=== PROBLEM STATEMENT ===
Repeat only the stretch of lines below that runs from the line with "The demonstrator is" through the line with "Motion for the", unaltered.

=== COLLECTED DATA ===
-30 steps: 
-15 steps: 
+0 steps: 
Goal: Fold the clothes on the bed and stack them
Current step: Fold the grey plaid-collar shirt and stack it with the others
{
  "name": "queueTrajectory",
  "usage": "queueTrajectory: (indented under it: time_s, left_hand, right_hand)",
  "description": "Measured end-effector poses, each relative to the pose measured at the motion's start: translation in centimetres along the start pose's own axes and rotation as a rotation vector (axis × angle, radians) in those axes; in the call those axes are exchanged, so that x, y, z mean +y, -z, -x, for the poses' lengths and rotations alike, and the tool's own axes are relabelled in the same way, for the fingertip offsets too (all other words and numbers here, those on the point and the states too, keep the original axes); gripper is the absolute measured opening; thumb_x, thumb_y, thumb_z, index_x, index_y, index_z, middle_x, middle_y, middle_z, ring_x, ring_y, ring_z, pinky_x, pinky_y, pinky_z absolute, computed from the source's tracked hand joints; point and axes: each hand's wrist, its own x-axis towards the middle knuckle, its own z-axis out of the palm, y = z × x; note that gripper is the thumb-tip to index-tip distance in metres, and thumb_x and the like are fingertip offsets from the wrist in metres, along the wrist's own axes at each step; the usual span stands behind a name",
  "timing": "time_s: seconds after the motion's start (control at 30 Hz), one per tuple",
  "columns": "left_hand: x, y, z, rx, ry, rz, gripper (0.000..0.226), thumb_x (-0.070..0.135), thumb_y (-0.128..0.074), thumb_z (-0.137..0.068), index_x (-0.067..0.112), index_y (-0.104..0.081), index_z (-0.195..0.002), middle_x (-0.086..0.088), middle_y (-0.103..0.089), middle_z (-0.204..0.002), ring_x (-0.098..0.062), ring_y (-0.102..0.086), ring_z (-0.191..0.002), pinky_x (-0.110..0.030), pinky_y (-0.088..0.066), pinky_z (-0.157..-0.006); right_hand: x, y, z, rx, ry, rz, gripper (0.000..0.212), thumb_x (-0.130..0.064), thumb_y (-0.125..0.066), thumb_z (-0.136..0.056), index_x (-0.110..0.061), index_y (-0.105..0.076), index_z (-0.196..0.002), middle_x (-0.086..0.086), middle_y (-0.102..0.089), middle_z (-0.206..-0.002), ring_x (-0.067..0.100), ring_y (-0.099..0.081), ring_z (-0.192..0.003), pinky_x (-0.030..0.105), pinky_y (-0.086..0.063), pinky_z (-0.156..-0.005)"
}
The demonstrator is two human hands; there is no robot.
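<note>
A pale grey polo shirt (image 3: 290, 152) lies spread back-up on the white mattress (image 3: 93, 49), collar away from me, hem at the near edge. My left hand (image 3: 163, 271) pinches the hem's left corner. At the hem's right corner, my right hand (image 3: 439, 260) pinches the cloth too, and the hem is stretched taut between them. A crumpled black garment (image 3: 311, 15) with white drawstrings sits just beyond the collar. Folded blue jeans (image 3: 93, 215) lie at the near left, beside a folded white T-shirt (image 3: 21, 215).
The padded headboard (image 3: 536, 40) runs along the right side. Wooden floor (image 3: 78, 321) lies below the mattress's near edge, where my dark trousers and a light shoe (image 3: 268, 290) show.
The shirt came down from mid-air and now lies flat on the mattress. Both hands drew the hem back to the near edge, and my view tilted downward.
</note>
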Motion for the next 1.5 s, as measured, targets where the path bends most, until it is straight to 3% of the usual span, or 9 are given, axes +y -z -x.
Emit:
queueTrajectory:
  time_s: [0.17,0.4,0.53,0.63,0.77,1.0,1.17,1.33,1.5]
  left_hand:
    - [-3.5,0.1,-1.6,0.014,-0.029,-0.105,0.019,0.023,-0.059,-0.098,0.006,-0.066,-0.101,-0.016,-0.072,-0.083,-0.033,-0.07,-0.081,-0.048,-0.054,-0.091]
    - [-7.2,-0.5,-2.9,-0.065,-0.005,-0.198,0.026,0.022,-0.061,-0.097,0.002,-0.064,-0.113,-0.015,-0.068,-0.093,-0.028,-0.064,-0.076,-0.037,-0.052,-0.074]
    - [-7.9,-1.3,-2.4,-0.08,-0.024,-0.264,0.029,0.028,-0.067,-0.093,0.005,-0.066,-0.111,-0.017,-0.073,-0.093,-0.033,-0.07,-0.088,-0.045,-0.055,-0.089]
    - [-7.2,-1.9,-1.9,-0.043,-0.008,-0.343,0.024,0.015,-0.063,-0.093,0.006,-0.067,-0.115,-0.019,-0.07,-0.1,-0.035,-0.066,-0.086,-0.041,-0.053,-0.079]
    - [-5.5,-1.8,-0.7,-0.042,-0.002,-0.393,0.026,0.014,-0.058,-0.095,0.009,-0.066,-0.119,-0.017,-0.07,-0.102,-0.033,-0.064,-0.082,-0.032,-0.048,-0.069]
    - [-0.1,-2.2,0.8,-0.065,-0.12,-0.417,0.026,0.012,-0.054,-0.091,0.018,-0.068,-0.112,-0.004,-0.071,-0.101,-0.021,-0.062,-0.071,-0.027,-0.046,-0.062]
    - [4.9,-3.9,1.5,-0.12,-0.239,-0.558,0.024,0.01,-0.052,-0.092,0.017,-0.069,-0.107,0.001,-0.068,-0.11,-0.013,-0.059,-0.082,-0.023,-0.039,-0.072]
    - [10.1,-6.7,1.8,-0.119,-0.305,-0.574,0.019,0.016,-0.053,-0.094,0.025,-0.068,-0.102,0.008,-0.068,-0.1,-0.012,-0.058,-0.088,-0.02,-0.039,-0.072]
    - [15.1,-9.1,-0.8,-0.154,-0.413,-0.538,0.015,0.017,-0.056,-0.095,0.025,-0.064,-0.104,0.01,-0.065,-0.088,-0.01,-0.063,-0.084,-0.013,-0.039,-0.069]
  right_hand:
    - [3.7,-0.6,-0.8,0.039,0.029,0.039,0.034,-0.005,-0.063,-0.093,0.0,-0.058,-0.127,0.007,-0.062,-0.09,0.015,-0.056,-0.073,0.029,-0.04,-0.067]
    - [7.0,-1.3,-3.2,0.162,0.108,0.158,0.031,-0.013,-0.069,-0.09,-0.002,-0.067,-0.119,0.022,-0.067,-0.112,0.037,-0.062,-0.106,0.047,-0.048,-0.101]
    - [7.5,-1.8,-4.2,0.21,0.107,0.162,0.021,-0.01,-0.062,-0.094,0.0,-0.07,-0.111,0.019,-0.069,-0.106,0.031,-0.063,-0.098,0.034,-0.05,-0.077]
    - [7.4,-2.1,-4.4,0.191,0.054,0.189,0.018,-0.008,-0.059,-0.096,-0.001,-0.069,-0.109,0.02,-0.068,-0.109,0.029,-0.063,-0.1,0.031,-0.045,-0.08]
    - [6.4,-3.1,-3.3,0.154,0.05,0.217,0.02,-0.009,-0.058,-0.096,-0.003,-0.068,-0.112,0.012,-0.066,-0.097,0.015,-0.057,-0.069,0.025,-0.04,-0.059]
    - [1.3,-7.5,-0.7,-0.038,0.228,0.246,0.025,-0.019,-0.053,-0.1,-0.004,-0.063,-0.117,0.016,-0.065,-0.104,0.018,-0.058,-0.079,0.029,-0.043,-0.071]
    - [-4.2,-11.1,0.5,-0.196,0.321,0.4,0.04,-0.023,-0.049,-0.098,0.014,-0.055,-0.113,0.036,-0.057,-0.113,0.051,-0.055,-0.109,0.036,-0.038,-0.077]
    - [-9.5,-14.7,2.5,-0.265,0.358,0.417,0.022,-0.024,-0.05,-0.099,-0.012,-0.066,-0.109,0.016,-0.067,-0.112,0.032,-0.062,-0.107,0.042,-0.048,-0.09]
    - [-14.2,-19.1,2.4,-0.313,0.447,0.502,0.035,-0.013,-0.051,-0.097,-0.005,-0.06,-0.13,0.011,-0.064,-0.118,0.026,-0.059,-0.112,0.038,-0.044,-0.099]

=== TASK ANSWER ===
The demonstrator is two human hands; there is no robot.
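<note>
A pale grey polo shirt (image 3: 290, 152) lies spread back-up on the white mattress (image 3: 93, 49), collar away from me, hem at the near edge. My left hand (image 3: 163, 271) pinches the hem's left corner. At the hem's right corner, my right hand (image 3: 439, 260) pinches the cloth too, and the hem is stretched taut between them. A crumpled black garment (image 3: 311, 15) with white drawstrings sits just beyond the collar. Folded blue jeans (image 3: 93, 215) lie at the near left, beside a folded white T-shirt (image 3: 21, 215).
The padded headboard (image 3: 536, 40) runs along the right side. Wooden floor (image 3: 78, 321) lies below the mattress's near edge, where my dark trousers and a light shoe (image 3: 268, 290) show.
The shirt came down from mid-air and now lies flat on the mattress. Both hands drew the hem back to the near edge, and my view tilted downward.
</note>
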Motion for the next 1.5 s, as measured, targets where the path bends most, until it is straight to 3% of the usual span, or 9 are given, axes +y -z -x.

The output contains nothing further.